Anime Explosion! The What? Why? & Wow! Of Japanese Animation
- Cover of Anime Explosion! The What? Why? & Wow! Of Japanese Animation by Patrick Drazen.
- Author: Patrick Drazen
- Language: English
- Subject: Anime
- Genre: Non-fiction
- Publisher: Stone Bridge Press
- Publication date: January 1, 2002
- Publication place: United States
- Media type: Print (Paperback)
- Pages: 369 pp (first edition)
- ISBN: 978-1-880656-72-3

= Anime Explosion! =

Book of essays about anime

Anime Explosion! The What? Why? & Wow! Of Japanese Animation is a book of essays about anime written by Patrick Drazen. It was published on January 1, 2002, by Stone Bridge Press.

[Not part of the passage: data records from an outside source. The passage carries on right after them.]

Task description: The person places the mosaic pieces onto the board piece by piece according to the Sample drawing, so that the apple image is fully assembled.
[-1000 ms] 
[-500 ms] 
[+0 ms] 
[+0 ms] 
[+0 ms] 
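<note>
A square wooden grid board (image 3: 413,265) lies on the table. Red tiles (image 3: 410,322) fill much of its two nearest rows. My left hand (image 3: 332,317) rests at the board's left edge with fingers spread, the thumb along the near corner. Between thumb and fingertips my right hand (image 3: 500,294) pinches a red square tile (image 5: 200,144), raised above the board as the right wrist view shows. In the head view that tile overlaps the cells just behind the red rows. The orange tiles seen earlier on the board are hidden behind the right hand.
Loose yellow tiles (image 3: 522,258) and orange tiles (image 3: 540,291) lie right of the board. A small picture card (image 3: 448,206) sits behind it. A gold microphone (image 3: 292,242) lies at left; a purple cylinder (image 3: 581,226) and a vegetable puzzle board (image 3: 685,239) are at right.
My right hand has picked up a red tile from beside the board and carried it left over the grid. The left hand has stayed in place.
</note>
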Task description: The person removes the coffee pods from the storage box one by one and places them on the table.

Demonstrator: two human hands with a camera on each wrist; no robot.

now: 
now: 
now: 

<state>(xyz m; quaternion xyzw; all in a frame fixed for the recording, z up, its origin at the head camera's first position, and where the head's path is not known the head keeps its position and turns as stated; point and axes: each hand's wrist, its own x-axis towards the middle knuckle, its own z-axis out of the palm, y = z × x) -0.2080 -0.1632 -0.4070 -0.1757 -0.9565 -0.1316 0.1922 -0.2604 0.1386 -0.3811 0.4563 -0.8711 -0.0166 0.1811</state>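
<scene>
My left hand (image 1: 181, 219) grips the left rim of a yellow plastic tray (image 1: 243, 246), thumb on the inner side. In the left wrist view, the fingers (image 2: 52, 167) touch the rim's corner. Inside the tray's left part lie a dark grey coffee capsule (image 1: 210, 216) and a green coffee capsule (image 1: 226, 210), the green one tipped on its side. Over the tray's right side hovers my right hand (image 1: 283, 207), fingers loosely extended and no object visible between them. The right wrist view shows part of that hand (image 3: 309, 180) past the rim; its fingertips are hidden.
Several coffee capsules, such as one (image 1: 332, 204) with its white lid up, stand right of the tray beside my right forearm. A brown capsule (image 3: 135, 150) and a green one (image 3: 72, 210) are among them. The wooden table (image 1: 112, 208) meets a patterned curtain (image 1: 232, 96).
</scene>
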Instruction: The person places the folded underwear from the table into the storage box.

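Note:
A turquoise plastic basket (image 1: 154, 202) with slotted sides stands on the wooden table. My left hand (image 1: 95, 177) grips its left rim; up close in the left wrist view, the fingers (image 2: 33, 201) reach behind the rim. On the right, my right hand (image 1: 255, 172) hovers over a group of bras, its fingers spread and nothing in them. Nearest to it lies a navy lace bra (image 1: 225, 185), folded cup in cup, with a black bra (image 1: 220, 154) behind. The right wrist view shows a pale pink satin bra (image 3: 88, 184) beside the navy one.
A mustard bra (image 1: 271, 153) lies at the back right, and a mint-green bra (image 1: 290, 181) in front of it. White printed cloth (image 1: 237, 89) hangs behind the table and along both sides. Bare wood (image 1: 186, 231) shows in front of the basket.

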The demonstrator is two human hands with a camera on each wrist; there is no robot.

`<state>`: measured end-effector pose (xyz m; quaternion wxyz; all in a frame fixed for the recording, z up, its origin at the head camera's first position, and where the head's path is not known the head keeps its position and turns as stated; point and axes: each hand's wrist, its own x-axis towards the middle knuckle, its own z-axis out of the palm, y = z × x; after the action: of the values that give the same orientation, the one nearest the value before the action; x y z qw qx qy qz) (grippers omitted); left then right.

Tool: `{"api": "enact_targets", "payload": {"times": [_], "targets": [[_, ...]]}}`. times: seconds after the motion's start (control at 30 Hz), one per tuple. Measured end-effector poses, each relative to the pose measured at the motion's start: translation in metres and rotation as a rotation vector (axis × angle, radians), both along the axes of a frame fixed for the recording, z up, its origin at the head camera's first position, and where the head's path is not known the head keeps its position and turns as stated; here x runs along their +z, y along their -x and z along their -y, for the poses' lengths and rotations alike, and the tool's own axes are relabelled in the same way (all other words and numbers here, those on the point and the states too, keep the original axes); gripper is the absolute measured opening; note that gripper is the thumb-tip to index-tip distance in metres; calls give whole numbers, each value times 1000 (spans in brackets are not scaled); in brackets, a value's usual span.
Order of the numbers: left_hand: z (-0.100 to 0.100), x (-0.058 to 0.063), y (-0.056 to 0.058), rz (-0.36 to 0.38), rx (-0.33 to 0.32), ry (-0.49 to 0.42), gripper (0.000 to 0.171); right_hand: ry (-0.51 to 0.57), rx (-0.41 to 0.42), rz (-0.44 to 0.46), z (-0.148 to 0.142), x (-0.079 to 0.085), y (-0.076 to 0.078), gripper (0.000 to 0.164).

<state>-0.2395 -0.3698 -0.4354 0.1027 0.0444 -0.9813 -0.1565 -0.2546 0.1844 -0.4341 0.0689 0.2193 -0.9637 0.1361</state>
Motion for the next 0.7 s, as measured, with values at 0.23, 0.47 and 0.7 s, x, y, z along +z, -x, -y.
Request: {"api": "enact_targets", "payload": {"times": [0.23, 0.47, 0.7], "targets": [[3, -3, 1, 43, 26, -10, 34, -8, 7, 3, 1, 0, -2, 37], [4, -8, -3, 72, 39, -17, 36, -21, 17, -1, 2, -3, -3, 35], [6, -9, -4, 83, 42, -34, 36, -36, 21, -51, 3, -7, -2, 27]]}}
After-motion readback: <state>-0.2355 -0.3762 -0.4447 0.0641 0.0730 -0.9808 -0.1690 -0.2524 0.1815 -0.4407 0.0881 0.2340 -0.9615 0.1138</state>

The first half of the book defines "what anime is, what it is not, and more important, how it differs from American cartoons in general and TV-based American entertainment in particular". The second half looks into "individual films and directors". The book is used as a text in the "History and Art of Animation" course at Clarkson University, in the "Japanese Animation: Still Pictures, Moving Minds" course at Massachusetts Institute of Technology and in the "Animation: History and Criticism" course at Emory University.

==Reviews==
Anime News Networks Mikhail Koulikov commends the book for being "packed with information" and having "valid points, and intelligent opinions". However, he criticizes the book for its "little overall cohesiveness; more a collection of articles in book form than a book". John F. Barber commends the book as a "timely and fascinating guide to the world of anime". Animefringes Ridwan Khan criticizes the book for its "glaring omission" of anime history as "70s and 80s [anime] are either overlooked or mentioned in passing". Khan also criticises the book's cover for looking "too busy, too comic book, and too cheap pop". He commends Drazen for creating "a concrete basis in Japanese culture with just a dash of intellectual daring to explain anime in a fashion that makes the book extremely interesting".